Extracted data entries
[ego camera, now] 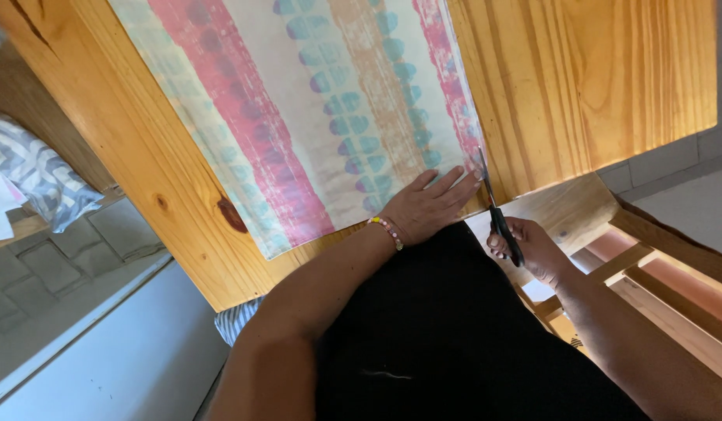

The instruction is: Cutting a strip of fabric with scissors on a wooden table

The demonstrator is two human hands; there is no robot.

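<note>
Your right hand (532, 248) is closed around the scissors (497, 206), blades pointing away from you along the right edge of the striped fabric (314, 117). Your left hand (427, 206) lies spread flat on the fabric's near right corner, just left of the blades. The cloth's long axis runs away across the wooden table (595, 78).

A home craft room: pine worktable (595, 86), patterned fabric (330, 109).
</note>
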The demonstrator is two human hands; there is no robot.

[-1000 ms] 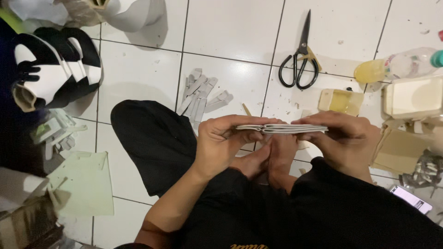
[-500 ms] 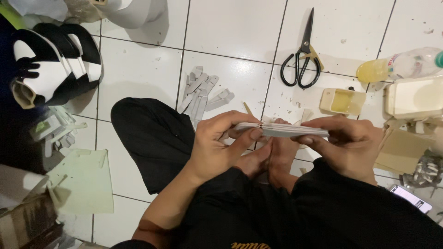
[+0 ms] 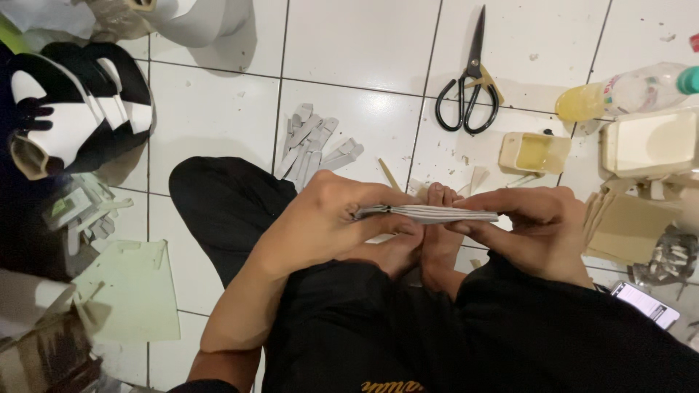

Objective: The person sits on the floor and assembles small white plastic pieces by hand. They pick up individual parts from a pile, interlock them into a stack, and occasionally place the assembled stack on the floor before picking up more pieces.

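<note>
White floor tiles (image 3: 349, 44) lie under you as you sit cross-legged. Above your lap you hold a thin stack of grey card strips (image 3: 426, 213) flat, your left hand (image 3: 331, 222) pinched round one end and your right hand (image 3: 535, 225) pinched round the other. Loose grey strips (image 3: 313, 142) lie just beyond your knee, black scissors (image 3: 470, 80) farther off, near the top edge.

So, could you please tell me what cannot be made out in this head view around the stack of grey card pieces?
- Stack of grey card pieces: seen edge-on, so the count and faces are hidden; the left hand covers its left end.
- Right hand: its fingertips are tucked under the stack.
- Phone: screen too small to read.
- Plastic bottle: cut off by the right edge.
</note>
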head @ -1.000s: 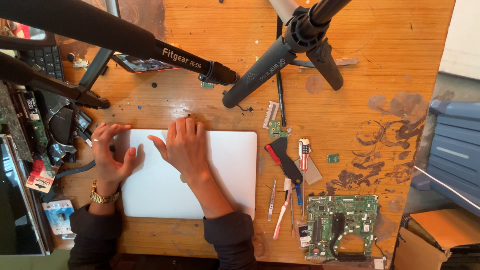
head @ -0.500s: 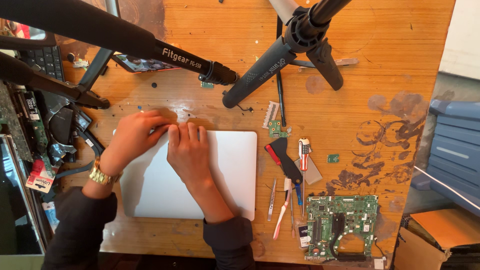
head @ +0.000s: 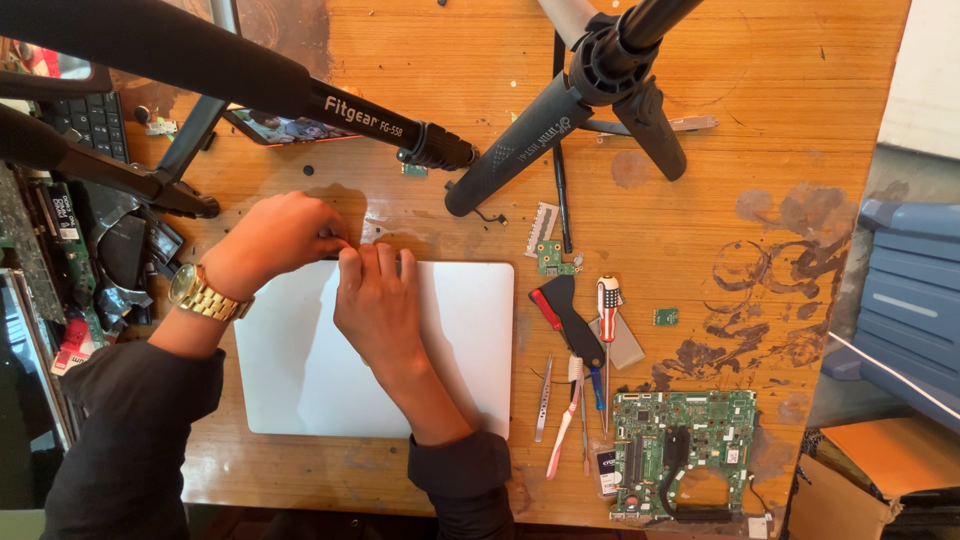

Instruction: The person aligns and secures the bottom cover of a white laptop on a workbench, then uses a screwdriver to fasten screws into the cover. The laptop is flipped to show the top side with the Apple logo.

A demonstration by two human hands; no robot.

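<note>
wooden table stained | both hands' grip on laptop edge: cannot tell

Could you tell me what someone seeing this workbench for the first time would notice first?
Most striking are the two hands meeting at the far edge of a closed silver laptop in the middle of the wooden table: the left hand, with a gold watch on its wrist, and the right hand. Black tripod legs cross above, and a green circuit board lies at lower right beside small tools.

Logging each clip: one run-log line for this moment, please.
left hand: on far edge of closed silver laptop | right hand: fingers there too | wooden table
</note>
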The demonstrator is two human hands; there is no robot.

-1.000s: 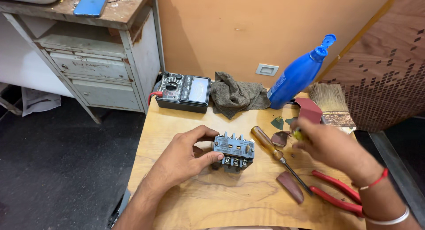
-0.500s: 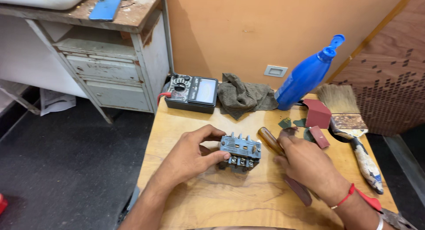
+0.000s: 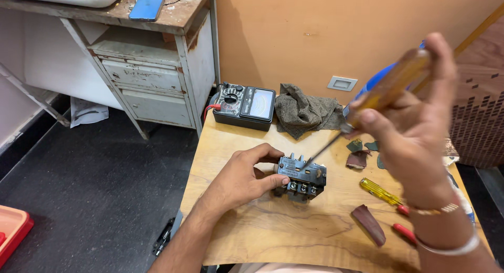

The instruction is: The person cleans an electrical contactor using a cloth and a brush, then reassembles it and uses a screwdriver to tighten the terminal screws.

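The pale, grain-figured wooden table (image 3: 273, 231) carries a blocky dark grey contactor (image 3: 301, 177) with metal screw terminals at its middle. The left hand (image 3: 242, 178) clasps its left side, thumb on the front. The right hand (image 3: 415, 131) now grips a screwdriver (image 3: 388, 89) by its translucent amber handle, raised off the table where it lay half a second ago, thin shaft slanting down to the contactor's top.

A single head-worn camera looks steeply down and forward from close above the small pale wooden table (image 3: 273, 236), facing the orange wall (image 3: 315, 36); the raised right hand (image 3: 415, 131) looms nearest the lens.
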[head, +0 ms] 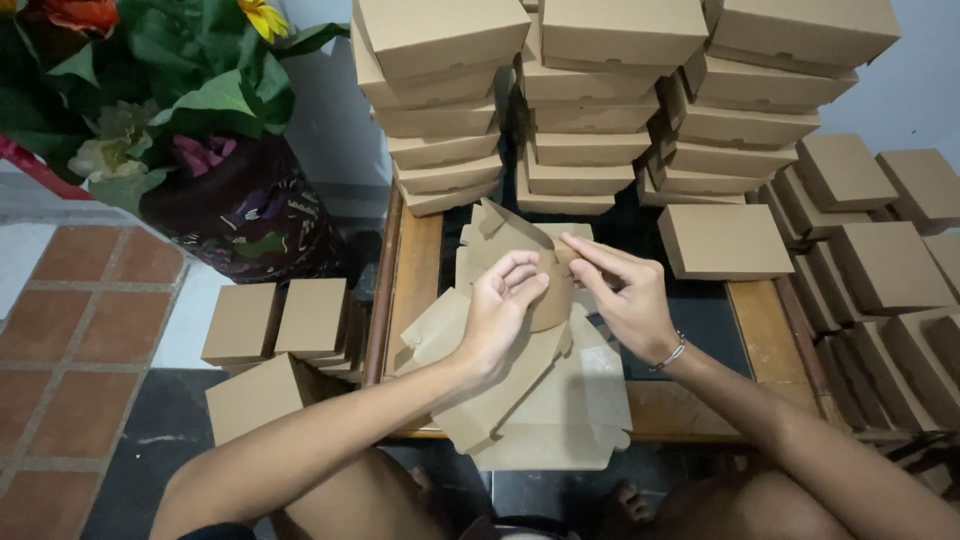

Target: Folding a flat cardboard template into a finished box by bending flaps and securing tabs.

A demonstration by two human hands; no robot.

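Note:
My left hand and my right hand both grip one brown cardboard box blank, partly folded, held above a low wooden table. The fingers of both hands pinch a flap near the blank's middle. Under the hands lies a pile of flat unfolded blanks that spreads to the table's near edge. A bracelet circles my right wrist.
Three tall stacks of folded brown boxes stand at the table's far end, one single box beside them. More boxes fill the right side, and a few boxes sit on the floor at left. A flower pot stands far left.

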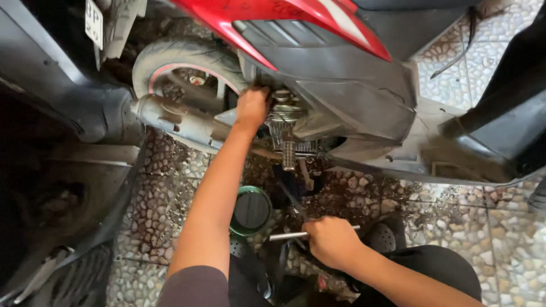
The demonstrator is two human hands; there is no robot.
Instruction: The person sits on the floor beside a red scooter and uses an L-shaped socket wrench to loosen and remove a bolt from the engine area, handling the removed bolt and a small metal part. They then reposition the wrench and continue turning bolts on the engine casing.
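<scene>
We are crouched beside a red and grey scooter, working at its engine just right of the rear wheel. Our left hand reaches far in, fingers curled against the engine top — whether they grip anything there we cannot tell, since the knuckles hide it. Our right hand is near us, closed firmly round a metal rod that lies level above the pebbled floor. A green pan sits on the floor below the engine, between our arms. To do this well, we judge, the left hand should steady the part while the rod stays square — no slipping toward the exhaust.
</scene>
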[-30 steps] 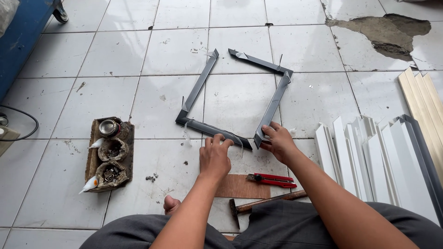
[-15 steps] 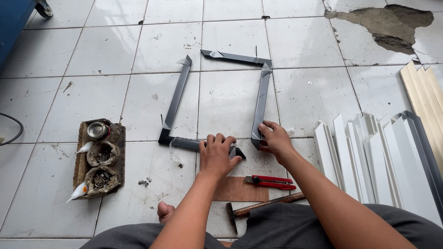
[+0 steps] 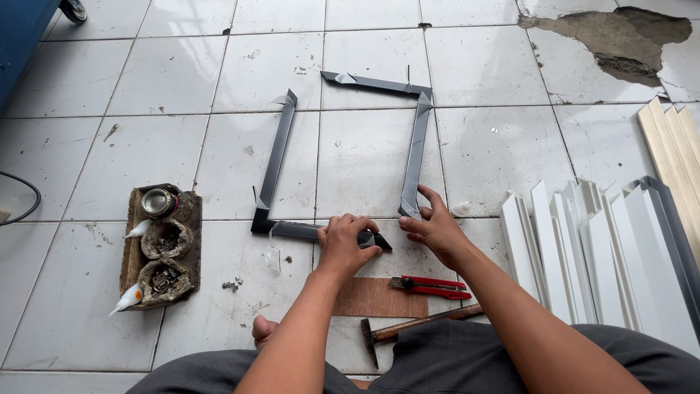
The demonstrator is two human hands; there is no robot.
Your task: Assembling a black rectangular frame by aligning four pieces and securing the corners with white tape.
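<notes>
Four dark grey frame strips lie in a rough square on the white tiled floor (image 3: 364,168). My left hand (image 3: 345,241) presses on the near strip (image 3: 295,231), close to its right mitred end. My right hand (image 3: 434,230) grips the lower end of the right strip (image 3: 415,157), beside that same corner. The two ends are close but apart. The left strip (image 3: 277,157) and far strip (image 3: 375,84) rest untouched.
A red utility knife (image 3: 430,286), a hammer (image 3: 415,330) and a brown board (image 3: 379,297) lie just in front of me. A wooden tray with small tins and glue tubes (image 3: 160,248) sits left. White and grey mouldings (image 3: 605,255) stack at right. Broken tile patch (image 3: 612,44) far right.
The frame's loose square has straightened and drawn in. Both hands have stayed at the near right corner, bringing the two strip ends closer together.
</notes>
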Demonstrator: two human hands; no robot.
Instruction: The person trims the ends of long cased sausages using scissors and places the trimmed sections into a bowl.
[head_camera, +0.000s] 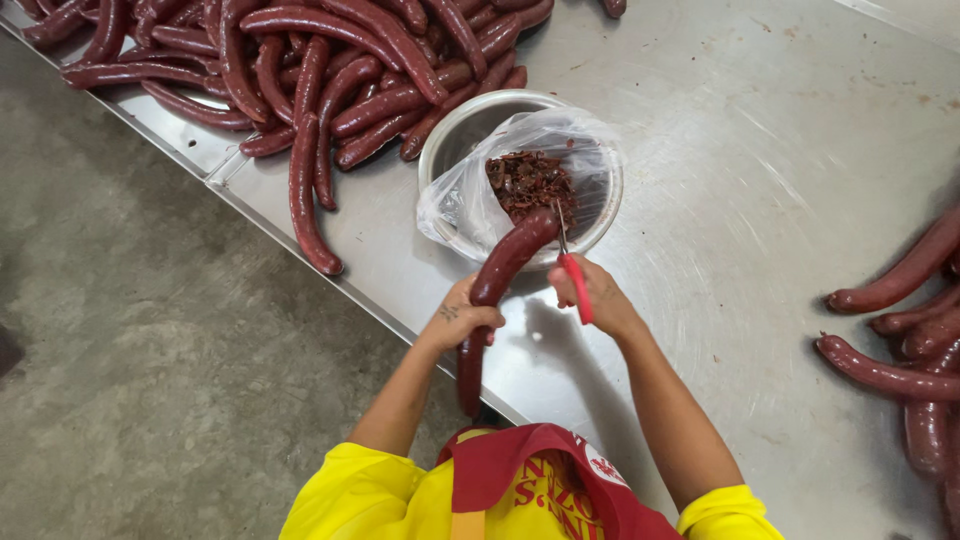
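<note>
The sausage (497, 275) was gripped mid-length in the left hand (462, 318), its top end over the bag-lined bowl (600, 215). The right hand (590, 292) was closed on red scissors (573, 280), blades at the tip, I think; it's blurry. Risk: a snip nicking the bag or fingers, or the tail end swinging off the table edge (400, 318). Plenty of bare steel to the right, piles (330, 70) crowded the left.

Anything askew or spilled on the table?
One sausage from the left pile lies with its end at the table edge, close to overhanging. Small dark specks mark the steel at top right. Trimmings sit inside the bagged bowl, not spilled.
</note>
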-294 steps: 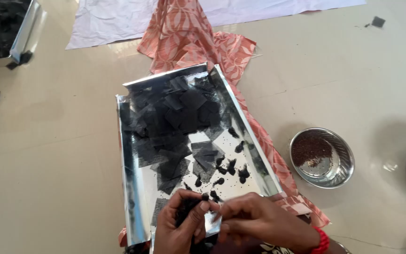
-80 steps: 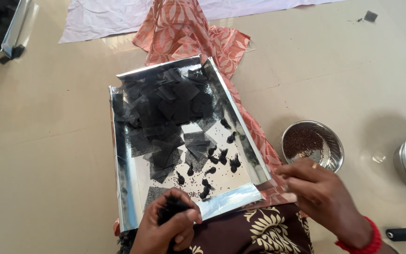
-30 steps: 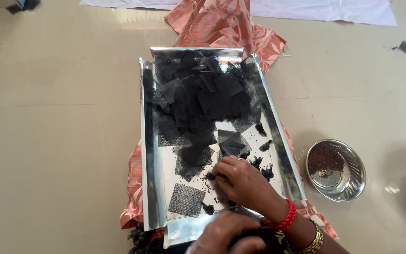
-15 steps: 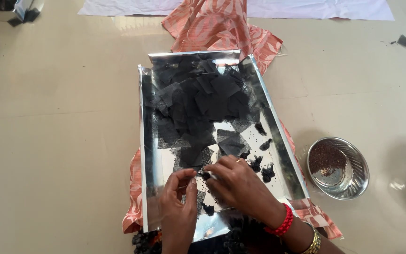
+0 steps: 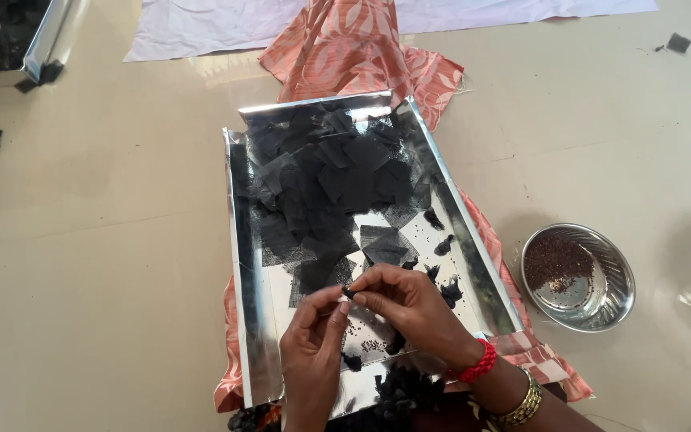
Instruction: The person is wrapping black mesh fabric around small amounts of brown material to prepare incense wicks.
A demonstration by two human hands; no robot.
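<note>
both hands meet over the near half of a shiny silver rectangular tray [image 5: 243,264] that sits on a beige floor [image 5: 97,240]. the left hand [image 5: 313,352] and the right hand [image 5: 409,308] have their fingertips pinched together on one small black bundle [image 5: 349,293], each hand nearly closed around it with thumb and forefinger, just above the tray's bare reflective bottom. the right wrist wears a red bead bracelet [image 5: 477,366] and a gold bangle [image 5: 521,402].

the far half of the tray is covered by a loose heap of black mesh fabric squares [image 5: 329,184], overlapping one another. a few small black twisted bundles [image 5: 441,244] lie apart along the tray's right side, and dark seeds are scattered on the tray bottom near the hands. an orange patterned cloth [image 5: 361,44] lies under the tray and runs away beyond its far edge. to the right of the tray, well apart, stands a round steel bowl [image 5: 605,300] with dark seeds in it. a white cloth [image 5: 201,24] lies at the far edge.
</note>
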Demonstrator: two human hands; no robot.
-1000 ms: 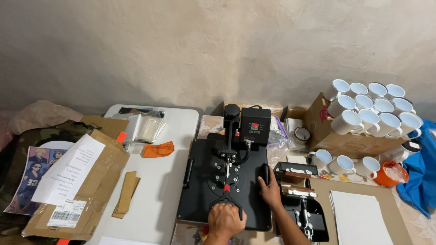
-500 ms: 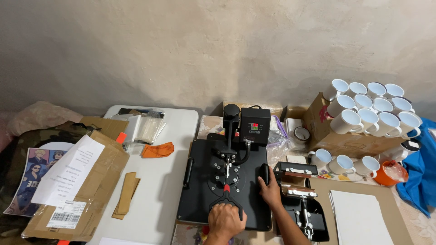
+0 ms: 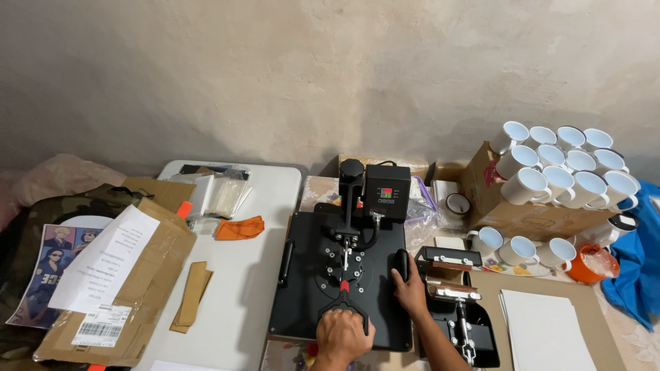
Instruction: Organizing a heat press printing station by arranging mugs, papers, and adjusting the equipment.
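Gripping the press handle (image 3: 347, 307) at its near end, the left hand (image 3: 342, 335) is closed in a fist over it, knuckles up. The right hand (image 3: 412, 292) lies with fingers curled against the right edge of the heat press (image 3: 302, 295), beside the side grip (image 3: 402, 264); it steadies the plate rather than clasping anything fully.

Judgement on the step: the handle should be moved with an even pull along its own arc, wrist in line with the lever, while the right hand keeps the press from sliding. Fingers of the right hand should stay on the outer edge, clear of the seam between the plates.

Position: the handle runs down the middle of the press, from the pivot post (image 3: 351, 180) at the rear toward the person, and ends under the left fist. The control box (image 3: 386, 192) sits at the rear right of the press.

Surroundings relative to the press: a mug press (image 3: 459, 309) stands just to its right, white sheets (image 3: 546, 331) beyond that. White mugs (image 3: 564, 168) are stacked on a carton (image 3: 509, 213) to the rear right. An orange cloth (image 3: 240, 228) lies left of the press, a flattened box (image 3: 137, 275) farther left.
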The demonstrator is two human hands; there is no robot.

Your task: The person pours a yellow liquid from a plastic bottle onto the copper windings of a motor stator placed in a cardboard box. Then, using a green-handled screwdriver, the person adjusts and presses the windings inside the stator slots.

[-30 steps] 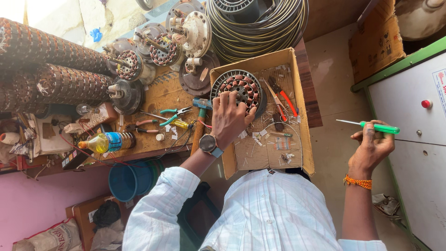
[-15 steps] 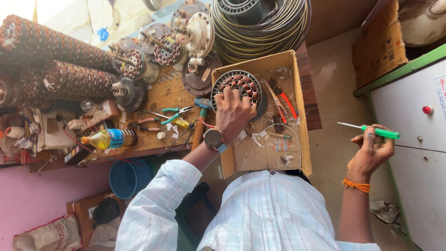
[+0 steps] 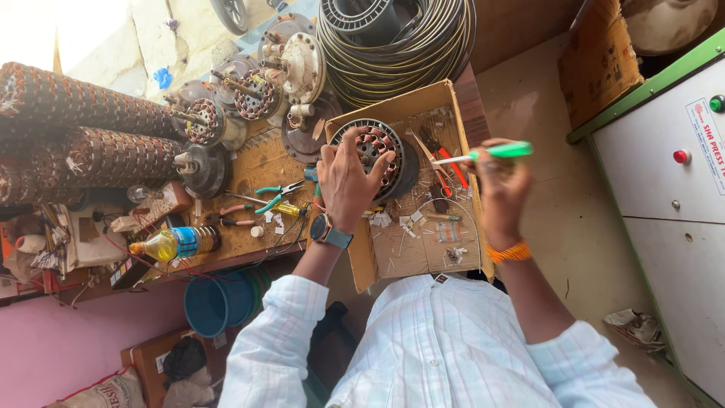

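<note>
We note our right hand (image 3: 500, 189) has swung in from out over the floor by the cabinet to above the open cardboard box (image 3: 400, 261). Its green-handled screwdriver (image 3: 483, 154) now points at the round copper-wound stator (image 3: 377, 155), tip just short of it.

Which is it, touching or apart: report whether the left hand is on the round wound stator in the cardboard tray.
Touching. In the head view, the left hand lies spread on the round stator, its fingers overlapping the rim and copper windings with no gap visible.
</note>
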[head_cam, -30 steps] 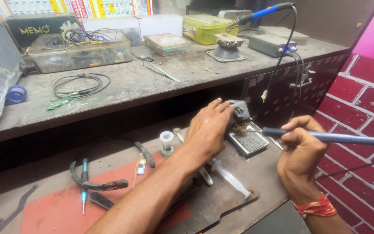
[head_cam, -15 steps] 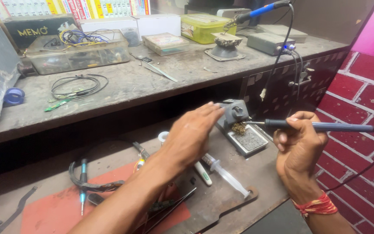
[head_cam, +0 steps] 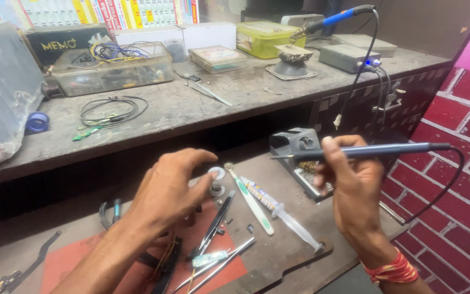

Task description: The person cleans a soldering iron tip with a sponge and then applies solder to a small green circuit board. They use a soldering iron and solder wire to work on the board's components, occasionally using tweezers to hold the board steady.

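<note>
Red mat (head_cam: 66,261) under spread, empty left hand (head_cam: 164,190); right hand (head_cam: 352,179) grips soldering iron (head_cam: 365,151); wire-filled clear box (head_cam: 112,73) beyond, brick wall (head_cam: 458,141) right.

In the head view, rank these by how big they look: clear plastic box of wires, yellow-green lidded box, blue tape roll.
1. Clear plastic box of wires, plainly largest.
2. Yellow-green lidded box.
3. Blue tape roll, smallest.
All sit on the upper shelf at similar depth, so the order looks dependable.

Bare bench (head_cam: 295,218) between hands (syringe (head_cam: 278,213), tweezers (head_cam: 213,224) crowd the mat (head_cam: 72,261)).
</note>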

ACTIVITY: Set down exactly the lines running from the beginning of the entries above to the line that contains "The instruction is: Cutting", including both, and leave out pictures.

ANSWER TO THIS EXERCISE:
[ego camera, now] 

The instruction is: Cutting a strip of fabric with scissors on a wooden table

There's no more to this exercise.